■ YOUR GOAL: Leave the pictures out and return every line below exactly.

■ DATA PROVIDED:
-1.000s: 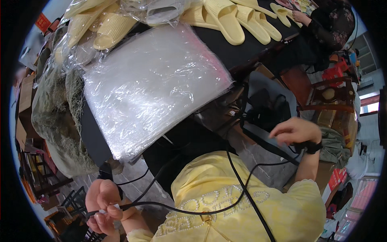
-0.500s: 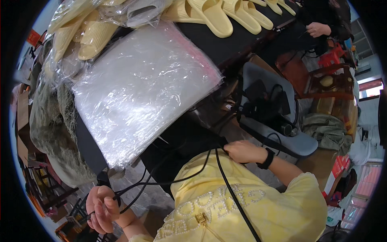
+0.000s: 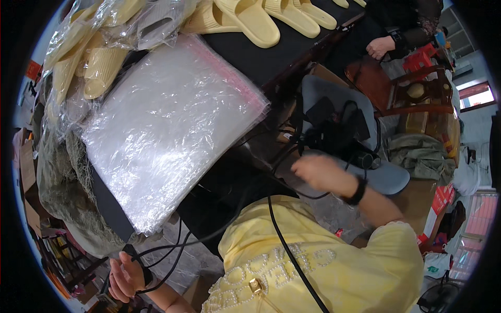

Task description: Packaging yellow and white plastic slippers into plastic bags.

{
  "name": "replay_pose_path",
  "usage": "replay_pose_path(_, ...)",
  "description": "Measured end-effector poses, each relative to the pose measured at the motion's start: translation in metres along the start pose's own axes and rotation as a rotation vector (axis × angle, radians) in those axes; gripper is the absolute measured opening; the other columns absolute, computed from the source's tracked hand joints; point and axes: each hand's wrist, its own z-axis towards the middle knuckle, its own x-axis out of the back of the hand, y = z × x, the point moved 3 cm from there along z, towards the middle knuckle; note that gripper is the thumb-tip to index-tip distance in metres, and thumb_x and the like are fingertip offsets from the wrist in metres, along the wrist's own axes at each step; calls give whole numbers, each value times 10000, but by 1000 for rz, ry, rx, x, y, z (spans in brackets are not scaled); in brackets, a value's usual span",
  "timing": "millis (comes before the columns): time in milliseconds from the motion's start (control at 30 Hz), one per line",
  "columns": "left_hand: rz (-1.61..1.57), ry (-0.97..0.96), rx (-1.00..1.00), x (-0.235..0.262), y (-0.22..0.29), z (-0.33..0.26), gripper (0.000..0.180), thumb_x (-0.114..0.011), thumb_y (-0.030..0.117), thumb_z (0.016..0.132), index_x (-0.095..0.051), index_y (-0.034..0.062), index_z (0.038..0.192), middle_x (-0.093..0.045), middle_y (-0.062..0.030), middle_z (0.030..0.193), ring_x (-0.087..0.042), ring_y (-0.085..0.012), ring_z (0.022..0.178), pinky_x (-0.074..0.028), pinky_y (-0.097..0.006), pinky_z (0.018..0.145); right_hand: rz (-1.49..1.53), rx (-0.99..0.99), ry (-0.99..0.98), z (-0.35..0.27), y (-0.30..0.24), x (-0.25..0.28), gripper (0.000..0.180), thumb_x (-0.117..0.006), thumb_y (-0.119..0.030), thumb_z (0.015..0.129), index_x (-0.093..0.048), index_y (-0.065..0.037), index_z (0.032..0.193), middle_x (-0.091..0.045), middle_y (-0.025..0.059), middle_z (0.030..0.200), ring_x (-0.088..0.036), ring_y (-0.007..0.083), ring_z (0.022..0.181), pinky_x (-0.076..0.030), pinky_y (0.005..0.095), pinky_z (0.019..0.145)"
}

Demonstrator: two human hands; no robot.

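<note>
My left hand is at the lower left, below the table's near corner, its fingers loosely bent and apart. Black cables run past its wrist and across to my lap. My right hand is raised in front of the grey chair, smeared by motion. A looped black cable hangs close beneath it; whether the fingers grip it I cannot make out. On the table lies a stack of clear plastic bags with a pink edge strip, touched by neither hand.
Pale yellow slippers line the table's far side, some bagged at the left. A grey chair holds black gear. Beyond stand a wooden chair and another person's hand. Grey-green cloth hangs at the left.
My right hand has left my lap, moving right and up towards the grey chair. My left hand has shifted slightly, its fingers looser. The view has swung a little.
</note>
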Motion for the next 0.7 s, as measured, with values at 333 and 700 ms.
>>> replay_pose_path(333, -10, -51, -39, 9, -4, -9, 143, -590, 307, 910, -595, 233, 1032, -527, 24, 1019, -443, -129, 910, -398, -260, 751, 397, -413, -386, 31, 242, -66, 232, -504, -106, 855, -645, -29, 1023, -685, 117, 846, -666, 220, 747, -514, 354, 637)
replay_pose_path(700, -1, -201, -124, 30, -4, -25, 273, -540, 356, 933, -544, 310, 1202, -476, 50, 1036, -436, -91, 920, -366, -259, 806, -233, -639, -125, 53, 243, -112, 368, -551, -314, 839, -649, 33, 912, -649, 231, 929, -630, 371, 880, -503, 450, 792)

■ COMPLETED EXERCISE:
-1.000s: 
-0.500s: 
+0.000s: 

Task description: Packaging yellow and white plastic slippers into plastic bags.

{
  "name": "replay_pose_path",
  "usage": "replay_pose_path(_, ...)",
  "description": "Measured end-effector poses, each relative to the pose measured at the motion's start: translation in metres along the start pose's own axes and rotation as a rotation vector (axis × angle, radians) in those axes; gripper is the absolute measured opening; the other columns absolute, computed from the source's tracked hand joints; point and axes: each hand's wrist, its own z-axis towards the middle knuckle, its own x-axis out of the back of the hand, y = z × x, the point moved 3 cm from there along z, towards the middle knuckle; note that gripper is the thumb-tip to index-tip distance in metres, and thumb_x and the like are fingertip offsets from the wrist in metres, along the wrist's own axes at each step; calls give whole numbers, each value times 10000, but by 1000 for rz, ry, rx, x, y, z (spans in brackets are not scaled); in brackets, a value's usual span",
  "timing": "millis (comes before the columns): time in milliseconds from the motion's start (control at 30 Hz), one per line",
  "columns": "left_hand: rz (-1.61..1.57), ry (-0.97..0.96), rx (-1.00..1.00), x (-0.235..0.262), y (-0.22..0.29), z (-0.33..0.26), gripper (0.000..0.180), thumb_x (-0.114..0.011), thumb_y (-0.030..0.117), thumb_z (0.016..0.132), index_x (-0.095..0.051), index_y (-0.034..0.062), index_z (0.038..0.192), middle_x (-0.093..0.045), middle_y (-0.062..0.030), middle_z (0.030..0.193), ring_x (-0.087..0.042), ring_y (-0.085..0.012), ring_z (0.022..0.178), pinky_x (-0.074..0.028), pinky_y (-0.097..0.006), pinky_z (0.018..0.145); right_hand: rz (-1.49..1.53), rx (-0.99..0.99), ry (-0.99..0.98), z (-0.35..0.27), y (-0.30..0.24), x (-0.25..0.28), gripper (0.000..0.180), thumb_x (-0.117..0.006), thumb_y (-0.119..0.030), thumb_z (0.015..0.129), index_x (-0.093..0.048), index_y (-0.065..0.037), index_z (0.032..0.193), middle_x (-0.091..0.045), middle_y (-0.025..0.059), middle_z (0.030..0.200), ring_x (-0.088..0.036), ring_y (-0.007..0.083), ring_z (0.022..0.181), pinky_x (-0.076..0.030), pinky_y (0.005..0.095), pinky_z (0.019..0.145)"
}

Demonstrator: two human hands; no robot.

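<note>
My left hand is at the lower left, below the table's near corner, its fingers loosely bent and apart. Black cables run past its wrist and across to my lap. My right hand is raised in front of the grey chair, smeared by motion. A looped black cable hangs close beneath it; whether the fingers grip it I cannot make out. On the table lies a stack of clear plastic bags with a pink edge strip, touched by neither hand.
Pale yellow slippers line the table's far side, some bagged at the left. A grey chair holds black gear. Beyond stand a wooden chair and another person's hand. Grey-green cloth hangs at the left.
My right hand has left my lap, moving right and up towards the grey chair. My left hand has shifted slightly, its fingers looser. The view has swung a little.
</note>
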Motion for the next 0.7 s, as measured, with values at 333 and 700 ms.
>>> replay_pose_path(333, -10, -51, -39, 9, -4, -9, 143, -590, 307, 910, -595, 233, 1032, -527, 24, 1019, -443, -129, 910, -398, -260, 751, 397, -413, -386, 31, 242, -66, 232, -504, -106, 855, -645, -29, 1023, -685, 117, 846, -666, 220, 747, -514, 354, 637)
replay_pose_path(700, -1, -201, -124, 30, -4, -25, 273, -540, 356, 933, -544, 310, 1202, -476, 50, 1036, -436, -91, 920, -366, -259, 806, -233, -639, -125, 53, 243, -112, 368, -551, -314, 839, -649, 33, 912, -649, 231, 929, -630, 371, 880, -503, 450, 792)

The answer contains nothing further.